=== DATASET RECORDS ===

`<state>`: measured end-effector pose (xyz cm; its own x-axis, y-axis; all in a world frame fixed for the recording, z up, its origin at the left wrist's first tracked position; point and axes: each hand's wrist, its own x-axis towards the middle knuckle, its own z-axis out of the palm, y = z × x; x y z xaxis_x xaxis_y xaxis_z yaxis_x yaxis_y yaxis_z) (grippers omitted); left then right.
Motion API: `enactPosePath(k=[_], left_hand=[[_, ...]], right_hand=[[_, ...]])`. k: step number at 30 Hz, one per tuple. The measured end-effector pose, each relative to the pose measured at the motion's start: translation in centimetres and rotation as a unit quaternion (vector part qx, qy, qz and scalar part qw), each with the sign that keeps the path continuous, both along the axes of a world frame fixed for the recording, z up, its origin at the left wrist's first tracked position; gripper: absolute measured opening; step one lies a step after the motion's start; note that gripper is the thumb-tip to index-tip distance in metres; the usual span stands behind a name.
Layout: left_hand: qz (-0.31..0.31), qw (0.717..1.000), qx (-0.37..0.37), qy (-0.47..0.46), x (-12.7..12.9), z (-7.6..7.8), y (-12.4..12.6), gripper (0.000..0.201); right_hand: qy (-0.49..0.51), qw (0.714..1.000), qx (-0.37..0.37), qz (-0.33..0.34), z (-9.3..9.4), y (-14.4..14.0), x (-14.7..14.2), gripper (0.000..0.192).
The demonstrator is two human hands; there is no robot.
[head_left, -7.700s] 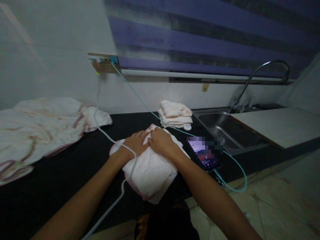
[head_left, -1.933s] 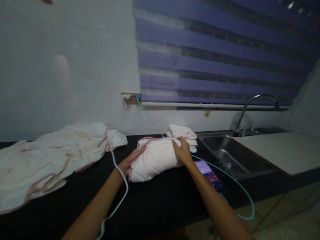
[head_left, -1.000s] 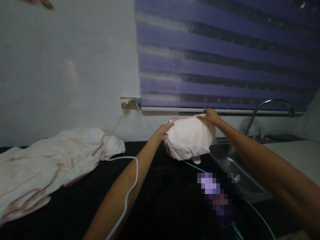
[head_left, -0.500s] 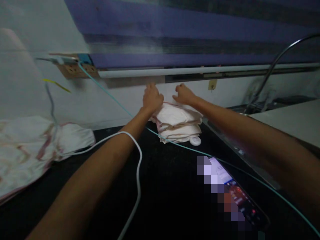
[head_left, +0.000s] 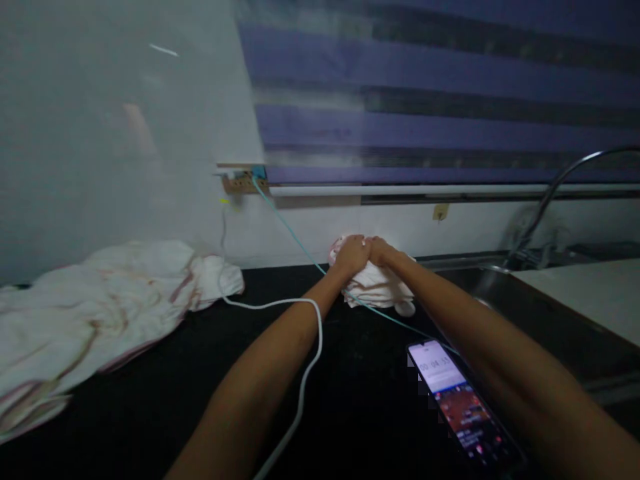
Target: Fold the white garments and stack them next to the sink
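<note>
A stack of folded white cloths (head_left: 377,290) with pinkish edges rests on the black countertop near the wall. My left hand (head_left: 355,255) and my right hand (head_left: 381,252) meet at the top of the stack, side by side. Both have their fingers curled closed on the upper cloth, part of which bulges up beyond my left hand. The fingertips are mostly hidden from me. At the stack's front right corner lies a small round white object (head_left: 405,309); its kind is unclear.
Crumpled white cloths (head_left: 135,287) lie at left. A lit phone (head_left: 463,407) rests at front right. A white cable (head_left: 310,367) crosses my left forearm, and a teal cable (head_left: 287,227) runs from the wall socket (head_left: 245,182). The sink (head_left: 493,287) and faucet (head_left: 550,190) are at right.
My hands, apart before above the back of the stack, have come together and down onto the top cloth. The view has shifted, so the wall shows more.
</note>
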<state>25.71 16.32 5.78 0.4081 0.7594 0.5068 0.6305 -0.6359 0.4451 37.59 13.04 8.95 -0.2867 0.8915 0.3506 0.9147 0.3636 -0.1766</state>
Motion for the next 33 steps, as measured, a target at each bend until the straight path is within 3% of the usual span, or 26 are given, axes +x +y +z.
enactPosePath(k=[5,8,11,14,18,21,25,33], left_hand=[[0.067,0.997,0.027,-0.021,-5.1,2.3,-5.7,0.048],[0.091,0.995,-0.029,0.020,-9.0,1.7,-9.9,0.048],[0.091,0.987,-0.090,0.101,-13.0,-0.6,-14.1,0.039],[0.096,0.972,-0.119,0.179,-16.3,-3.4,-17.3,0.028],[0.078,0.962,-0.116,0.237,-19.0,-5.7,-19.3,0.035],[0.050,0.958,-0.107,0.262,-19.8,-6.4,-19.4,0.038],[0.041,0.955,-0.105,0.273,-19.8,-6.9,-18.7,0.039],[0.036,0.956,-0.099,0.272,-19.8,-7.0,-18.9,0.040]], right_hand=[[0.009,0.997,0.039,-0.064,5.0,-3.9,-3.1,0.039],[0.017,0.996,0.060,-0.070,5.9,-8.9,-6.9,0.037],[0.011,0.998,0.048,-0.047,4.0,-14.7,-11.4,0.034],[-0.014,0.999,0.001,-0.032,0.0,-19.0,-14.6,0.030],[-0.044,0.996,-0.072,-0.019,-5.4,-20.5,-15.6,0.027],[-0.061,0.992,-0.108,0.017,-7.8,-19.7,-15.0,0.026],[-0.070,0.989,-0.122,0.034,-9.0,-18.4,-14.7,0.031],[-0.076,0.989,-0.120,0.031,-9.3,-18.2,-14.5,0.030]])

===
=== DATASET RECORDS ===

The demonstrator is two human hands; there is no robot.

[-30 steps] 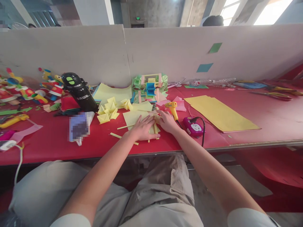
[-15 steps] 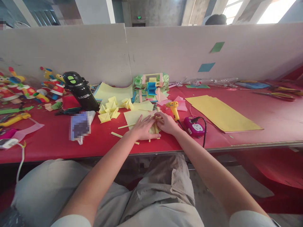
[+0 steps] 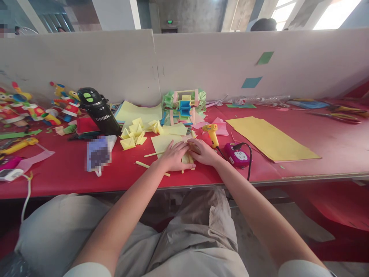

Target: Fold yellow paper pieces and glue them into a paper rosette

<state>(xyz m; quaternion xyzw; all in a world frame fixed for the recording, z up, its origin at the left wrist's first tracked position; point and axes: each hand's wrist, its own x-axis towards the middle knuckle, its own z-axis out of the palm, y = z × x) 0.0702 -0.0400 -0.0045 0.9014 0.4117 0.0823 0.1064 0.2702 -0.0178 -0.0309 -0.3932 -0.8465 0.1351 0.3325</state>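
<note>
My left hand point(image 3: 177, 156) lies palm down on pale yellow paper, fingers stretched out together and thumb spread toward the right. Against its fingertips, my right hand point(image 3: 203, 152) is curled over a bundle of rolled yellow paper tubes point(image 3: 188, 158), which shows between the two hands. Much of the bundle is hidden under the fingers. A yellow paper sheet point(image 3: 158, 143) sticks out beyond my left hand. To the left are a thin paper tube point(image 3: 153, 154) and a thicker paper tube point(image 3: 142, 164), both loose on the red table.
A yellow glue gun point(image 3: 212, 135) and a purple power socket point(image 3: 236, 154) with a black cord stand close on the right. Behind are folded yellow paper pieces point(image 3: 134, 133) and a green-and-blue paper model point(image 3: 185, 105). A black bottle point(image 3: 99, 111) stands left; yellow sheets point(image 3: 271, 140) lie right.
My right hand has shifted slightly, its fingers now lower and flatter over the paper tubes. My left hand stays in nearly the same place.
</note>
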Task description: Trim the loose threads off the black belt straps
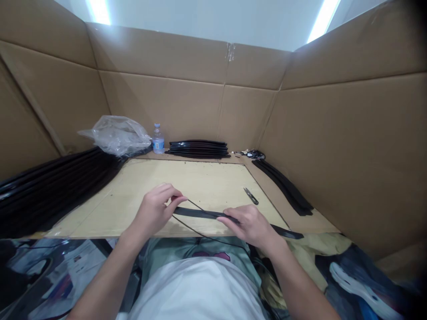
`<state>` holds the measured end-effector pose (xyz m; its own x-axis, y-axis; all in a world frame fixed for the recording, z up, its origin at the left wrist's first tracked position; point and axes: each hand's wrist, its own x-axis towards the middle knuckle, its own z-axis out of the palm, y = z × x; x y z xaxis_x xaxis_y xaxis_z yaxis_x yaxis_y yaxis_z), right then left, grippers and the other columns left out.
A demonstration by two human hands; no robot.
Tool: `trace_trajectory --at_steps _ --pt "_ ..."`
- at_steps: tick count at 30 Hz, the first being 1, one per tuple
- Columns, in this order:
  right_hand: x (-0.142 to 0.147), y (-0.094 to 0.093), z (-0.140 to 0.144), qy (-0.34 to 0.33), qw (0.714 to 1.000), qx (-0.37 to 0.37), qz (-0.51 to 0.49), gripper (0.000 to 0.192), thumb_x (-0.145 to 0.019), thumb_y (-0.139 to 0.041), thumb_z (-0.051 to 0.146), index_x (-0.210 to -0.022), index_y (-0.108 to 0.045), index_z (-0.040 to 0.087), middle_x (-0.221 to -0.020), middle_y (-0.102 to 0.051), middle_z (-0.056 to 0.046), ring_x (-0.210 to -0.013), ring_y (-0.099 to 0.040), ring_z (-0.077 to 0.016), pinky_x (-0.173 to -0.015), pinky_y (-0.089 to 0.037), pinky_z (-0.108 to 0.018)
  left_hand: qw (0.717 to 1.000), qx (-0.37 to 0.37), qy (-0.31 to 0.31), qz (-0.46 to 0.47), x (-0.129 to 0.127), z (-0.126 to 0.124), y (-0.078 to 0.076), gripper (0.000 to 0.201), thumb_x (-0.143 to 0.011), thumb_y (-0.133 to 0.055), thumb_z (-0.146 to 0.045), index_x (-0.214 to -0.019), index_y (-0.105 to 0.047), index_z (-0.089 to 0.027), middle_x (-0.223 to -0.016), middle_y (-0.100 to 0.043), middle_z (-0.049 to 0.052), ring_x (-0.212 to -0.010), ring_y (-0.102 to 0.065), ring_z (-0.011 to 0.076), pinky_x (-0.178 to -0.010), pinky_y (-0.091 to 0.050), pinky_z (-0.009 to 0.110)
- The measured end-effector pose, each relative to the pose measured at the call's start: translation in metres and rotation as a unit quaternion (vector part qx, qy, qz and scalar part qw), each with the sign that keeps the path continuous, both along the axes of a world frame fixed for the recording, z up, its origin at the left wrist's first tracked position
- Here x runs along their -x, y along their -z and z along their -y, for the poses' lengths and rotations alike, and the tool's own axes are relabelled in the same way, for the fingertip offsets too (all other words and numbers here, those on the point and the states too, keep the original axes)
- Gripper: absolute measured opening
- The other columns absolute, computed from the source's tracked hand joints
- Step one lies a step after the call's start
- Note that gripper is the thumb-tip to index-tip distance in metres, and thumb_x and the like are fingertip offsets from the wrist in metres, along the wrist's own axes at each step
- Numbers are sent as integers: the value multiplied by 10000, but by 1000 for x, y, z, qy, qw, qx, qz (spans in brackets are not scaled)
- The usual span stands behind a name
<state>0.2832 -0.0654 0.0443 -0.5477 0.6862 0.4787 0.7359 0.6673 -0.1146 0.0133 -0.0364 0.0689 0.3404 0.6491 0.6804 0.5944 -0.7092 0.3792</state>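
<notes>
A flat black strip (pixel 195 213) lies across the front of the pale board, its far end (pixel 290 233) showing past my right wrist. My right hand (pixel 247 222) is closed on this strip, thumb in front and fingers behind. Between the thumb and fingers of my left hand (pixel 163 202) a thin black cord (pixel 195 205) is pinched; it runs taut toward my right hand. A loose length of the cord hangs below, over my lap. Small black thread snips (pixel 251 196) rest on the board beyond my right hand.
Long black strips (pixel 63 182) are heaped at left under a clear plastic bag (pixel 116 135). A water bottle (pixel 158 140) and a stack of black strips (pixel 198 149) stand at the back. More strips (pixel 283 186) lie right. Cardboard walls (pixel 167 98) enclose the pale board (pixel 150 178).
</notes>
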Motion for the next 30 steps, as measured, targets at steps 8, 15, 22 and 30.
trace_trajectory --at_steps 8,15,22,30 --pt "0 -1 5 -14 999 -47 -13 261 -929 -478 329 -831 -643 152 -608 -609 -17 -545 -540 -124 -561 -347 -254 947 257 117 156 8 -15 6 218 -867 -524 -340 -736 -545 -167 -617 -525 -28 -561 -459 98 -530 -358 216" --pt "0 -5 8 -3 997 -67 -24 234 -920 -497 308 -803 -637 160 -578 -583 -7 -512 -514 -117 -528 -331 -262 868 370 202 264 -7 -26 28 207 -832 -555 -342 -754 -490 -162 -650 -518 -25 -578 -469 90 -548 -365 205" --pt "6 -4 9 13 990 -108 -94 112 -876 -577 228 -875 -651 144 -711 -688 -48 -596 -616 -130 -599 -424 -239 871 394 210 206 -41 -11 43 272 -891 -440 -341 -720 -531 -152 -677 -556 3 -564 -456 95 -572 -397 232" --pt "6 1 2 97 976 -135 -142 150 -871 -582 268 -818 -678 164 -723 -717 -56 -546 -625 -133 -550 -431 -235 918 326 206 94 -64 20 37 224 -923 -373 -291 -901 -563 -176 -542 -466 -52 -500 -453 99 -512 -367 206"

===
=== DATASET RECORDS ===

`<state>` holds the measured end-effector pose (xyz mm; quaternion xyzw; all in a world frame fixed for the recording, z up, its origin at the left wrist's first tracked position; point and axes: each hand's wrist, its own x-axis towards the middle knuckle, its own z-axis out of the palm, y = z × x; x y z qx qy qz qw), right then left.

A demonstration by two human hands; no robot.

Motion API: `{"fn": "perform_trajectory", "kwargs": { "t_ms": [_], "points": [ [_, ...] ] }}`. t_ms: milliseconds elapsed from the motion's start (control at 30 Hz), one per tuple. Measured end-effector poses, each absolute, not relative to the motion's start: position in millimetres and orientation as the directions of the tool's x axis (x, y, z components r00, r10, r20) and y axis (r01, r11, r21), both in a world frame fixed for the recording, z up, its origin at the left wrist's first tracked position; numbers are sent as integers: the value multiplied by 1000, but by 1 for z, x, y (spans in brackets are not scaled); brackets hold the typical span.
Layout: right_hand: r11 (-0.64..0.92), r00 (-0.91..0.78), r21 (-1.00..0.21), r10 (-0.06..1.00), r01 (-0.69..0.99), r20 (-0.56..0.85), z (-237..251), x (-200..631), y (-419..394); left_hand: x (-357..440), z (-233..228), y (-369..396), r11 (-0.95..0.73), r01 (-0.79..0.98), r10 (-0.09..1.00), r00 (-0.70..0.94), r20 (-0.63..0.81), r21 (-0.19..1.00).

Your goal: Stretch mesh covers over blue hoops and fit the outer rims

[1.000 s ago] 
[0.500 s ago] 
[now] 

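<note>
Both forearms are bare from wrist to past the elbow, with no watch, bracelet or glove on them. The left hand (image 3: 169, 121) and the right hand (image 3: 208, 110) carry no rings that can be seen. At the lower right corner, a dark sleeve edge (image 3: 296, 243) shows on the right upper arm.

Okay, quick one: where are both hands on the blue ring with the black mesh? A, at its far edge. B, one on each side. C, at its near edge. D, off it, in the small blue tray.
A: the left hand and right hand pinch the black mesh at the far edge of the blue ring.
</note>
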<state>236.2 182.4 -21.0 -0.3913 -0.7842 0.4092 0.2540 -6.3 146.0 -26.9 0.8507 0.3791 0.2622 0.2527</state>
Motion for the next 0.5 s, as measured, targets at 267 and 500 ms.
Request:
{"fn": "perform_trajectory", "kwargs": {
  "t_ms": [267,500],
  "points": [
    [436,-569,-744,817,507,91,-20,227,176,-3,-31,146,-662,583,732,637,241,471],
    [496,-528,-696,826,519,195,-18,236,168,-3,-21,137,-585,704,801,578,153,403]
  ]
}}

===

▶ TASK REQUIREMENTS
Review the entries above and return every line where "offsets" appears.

▶ YOUR RESPONSE
- Here x runs along their -x, y along their -z and z along their -y, for the poses' lengths and rotations alike, and the tool's own axes are relabelled in the same way, for the fingertip offsets too (all other words and numbers here, those on the point and the states too, keep the original axes)
- Note that gripper is the thumb-tip to index-tip distance in metres, and thumb_x and the like are fingertip offsets from the wrist in metres, along the wrist's own axes at each step

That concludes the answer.